Avani: Missed the Mark

The only pinned playlist on my Spotify is titled “Christmas in October.” At the slightest hint of cold weather—which, in Illinois, comes early enough—it’s on neverending repeat. After all, however you feel about the appropriate time to listen to Christmas music, no one can deny that Mariah Carey can hit high notes all year round. 

And, without fail, whenever these holiday tunes blast through my speakers, my desire for peppermint-flavored desserts is reignited.

Give me a product with distinct candy cane swirls of red and white—peppermint Oreos, peppermint ice cream, peppermint candies—and I can’t get enough.

So, when the elusive Crumbl Cookies finally arrived in town, and the opportunity to get my first taste of the renowned gourmet cookies came in the form of the Peppermint Cupcake, I was brimming with excitement.

Before I could open Crumbl’s signature, perfectly-pink box that guarded its desserts, a magical, peppermint aroma enveloped me—evoking the most endearing memories of past Christmas celebrations. 

Aesthetically speaking, the cookie itself lived up to Crumbl’s notoriously extravagant standards.

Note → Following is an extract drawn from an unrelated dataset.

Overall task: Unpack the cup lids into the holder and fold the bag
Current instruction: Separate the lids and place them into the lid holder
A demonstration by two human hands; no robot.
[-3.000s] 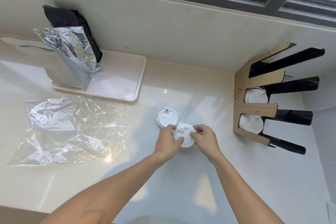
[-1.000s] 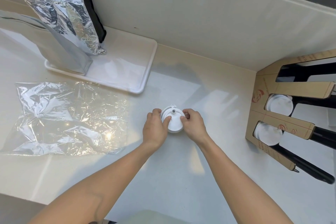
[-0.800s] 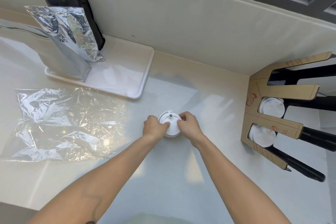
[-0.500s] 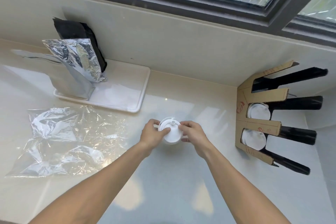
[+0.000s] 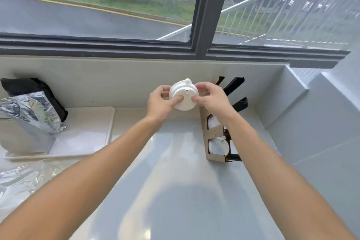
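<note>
Below a window, over the pale worktop (image 5: 175, 181), both hands, left (image 5: 158, 103) and right (image 5: 211, 98), pinched stacked white lids (image 5: 184, 96) above the part-filled cardboard holder (image 5: 213, 143), while the clear bag (image 5: 13, 185) lay unfolded at near left.

Foil pouch (image 5: 29, 121) and black pouch (image 5: 33, 89) upright on white tray (image 5: 87, 138) at nine o'clock on worktop (image 5: 175, 191); window (image 5: 194, 11) at twelve.
</note>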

While it was not the most elaborate item the franchise offers, the Peppermint Cupcake’s rich, chocolate base enhanced its striking swirls of peppermint cream cheese frosting. The towering delight was fittingly topped with sprinkles of candy cane pieces that enticingly danced across its icing—effectively wrapping it all up with a bow.

Reflecting on that gloriously joyous moment, I wish there was something I could’ve done to stop what came next. 

As soon as I took a bite of the cookie, I realized I had been betrayed by false pretense—my fairytale was shattered. 

Despite the cookie’s deceiving appearance, its taste was an imperfect amalgamation of conflicting flavors. 

While the chocolatey base did its best to ground the cookie—its taste and consistency reminiscent of nostalgic homemade treats—it was wholly unsuccessful in reining in its unruly counterpart.

The thick, peppermint-infused cream cheese frosting was overpoweringly concentrated, veering dangerously far into sickeningly sweet territory and turning this early present into a true nightmare before Christmas.

These two flavors were purely offensive when paired together—two independent expressions of the holiday wasted on each other.

Further, cautious bites only worsened my opinions of the woeful experience, and the once-pleasing peppermint scent quickly became nauseating.

The worst part of the whole affair? 

The cookie’s grotesque aftertaste lingered long after my final bites—my mouth haunted by the ghosts of this Christmas monstrosity.

I found myself unable to finish my portion, and it was abundantly clear that I had been cheated—as if the Grinch had stolen what should have been a magical holiday experience.

The cookie’s price tag—a whopping $4.88 that would have been better spent on coal—cemented my feelings toward the product; it was overdone, overpriced, and overrated—a larger-than-life cookie that was a colossal disaster.

Crumbl’s sole saving grace is its famed “rotating menu”—employed to create a sense of scarcity—meant the product would sour the Christmas spirits of hopeful customers for just a few more days. 

If the franchise does make the unfortunate mistake of putting the item back on its menu, I would strongly warn any customer—no matter how daring—against it.

Believe me when I say all I will ever want for Christmas is anything but Crumbl Cookies’ Peppermint Cupcake.